Abstract

Modern computers have not so much revolutionised medical research as widened its scope and made it rather easier to do. Within living memory, research data would be collected on hundreds if not thousands of pieces of paper or cards and analysed by hand. Statistical tests were done with a pencil, paper and slide rule. Things gradually ‘developed’ and data began to be encoded onto punch cards and feed into computers the size of wardrobes for rudimentary analysis. Only recently have we been afforded the privilege of entering data straight into a portable machine capable of instantaneous analysis of staggering complexity. Younger researchers will take this kind of thing for granted but I for one will probably never stop appreciating the fact that software as quotidian as Microsoft Excel can do in less than a second what would otherwise take me half an hour, two cups of tea and a lie down afterwards.
Computers enable us to analyse data from huge numbers of people; from populations. Two studies in this issue demonstrate the value of this approach. Chin-Kuo Chang and colleagues from the Institute of Psychiatry report on their analysis of suspected neuroleptic malignant syndrome cases from a large, anonymised electronic patient register. There were 183 suspected cases, 43 of which fulfilled at least one of the six diagnostic criteria applied. Interestingly, only one case met all six criteria, highlighting the immense difficulty clinicians face in diagnosing the condition in practice. In addition to this, 23% of the identified cases not meeting any criteria showed grossly elevated serum creatine kinase – the measure most often used in practice to identify the condition.
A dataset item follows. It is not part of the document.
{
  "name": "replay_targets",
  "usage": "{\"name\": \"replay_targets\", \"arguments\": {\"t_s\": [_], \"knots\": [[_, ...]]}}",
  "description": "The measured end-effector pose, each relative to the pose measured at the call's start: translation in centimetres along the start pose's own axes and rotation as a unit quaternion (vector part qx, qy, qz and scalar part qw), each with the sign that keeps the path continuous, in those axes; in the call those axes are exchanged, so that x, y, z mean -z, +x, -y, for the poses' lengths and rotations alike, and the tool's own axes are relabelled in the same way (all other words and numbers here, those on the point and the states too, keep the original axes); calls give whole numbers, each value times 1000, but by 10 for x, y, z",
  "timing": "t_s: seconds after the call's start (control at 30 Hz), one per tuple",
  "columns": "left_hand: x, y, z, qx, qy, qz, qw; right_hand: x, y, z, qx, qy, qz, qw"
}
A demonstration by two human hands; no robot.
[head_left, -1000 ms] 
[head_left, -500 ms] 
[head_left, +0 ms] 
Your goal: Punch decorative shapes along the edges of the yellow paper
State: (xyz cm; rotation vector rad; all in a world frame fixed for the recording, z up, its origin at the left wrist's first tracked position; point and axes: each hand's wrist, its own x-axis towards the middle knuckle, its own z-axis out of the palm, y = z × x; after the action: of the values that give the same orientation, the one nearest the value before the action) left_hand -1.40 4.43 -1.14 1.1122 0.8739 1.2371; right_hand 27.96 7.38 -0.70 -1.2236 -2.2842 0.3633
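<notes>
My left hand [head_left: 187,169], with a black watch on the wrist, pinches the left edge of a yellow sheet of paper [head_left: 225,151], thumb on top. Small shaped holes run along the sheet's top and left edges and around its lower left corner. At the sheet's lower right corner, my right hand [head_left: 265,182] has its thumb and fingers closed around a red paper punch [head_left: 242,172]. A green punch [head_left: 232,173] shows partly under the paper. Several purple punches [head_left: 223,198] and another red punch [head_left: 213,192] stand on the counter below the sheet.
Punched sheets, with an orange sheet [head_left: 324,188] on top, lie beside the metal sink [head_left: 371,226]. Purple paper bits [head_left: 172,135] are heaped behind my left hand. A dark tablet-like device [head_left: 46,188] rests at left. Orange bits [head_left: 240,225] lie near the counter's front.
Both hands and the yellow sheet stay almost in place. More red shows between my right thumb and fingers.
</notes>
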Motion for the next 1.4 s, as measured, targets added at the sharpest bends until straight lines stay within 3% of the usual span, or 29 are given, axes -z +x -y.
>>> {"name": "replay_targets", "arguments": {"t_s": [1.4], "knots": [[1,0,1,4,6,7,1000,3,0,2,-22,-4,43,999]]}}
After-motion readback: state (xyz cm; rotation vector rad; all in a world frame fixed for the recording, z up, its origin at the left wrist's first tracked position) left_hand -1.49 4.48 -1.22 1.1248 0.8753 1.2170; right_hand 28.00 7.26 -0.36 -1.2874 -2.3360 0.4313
Using a similar approach, Paul Kurdyak and co-workers examined databases held for residents of Ontario, Canada (with a population of over 13 million). They were testing the possibility that the co-prescription of hepatic enzyme inhibiting antidepressants to people on metoprolol would lead to an increase in admissions for bradycardia. Despite this being a well known adverse interaction, the authors found no evidence for increased admissions with bradycardia. This does not mean that there is not an interaction, only that it does not seem to be severe enough to be clinically relevant, at least at the level of admissions to hospital.
The other two full papers inn this issue do not rely on electronic data but utilise computer technology in their complex analyses. Goekoop and colleagues report on their examination of potential markers for sub-types of depression. Amongst other findings, it was shown that psychotic depression was characterised by elevated levels of plasma norepinephrine and vasopressin, so supporting the contention that psychotic depression is a distinct subcategory of major depression. Using a different set of markers (brain-derived neurotrophic factor, vascular endothial growth factor and leptin) workers from Turkey found no difference in concentrations between those with melancholic depression and a group of healthy controls. There were however some associations with severity of depression and number of depressive episodes.
Each of the papers in this issue were submitted on-line via a computer of a size and sophistication unimaginable even twenty years ago. At that time and before, papers were submitted in triplicate and by post. Pictures, figures and tables were submitted separately; some graphs drawn by hand. Computers have made the whole process easier, quicker and more efficient. But while we dwell on the hitherto undreamt-of complexity of today’s machines, keep in mind that, in the not too distant future, what we have now will be seen as laughably crude and rudimentary.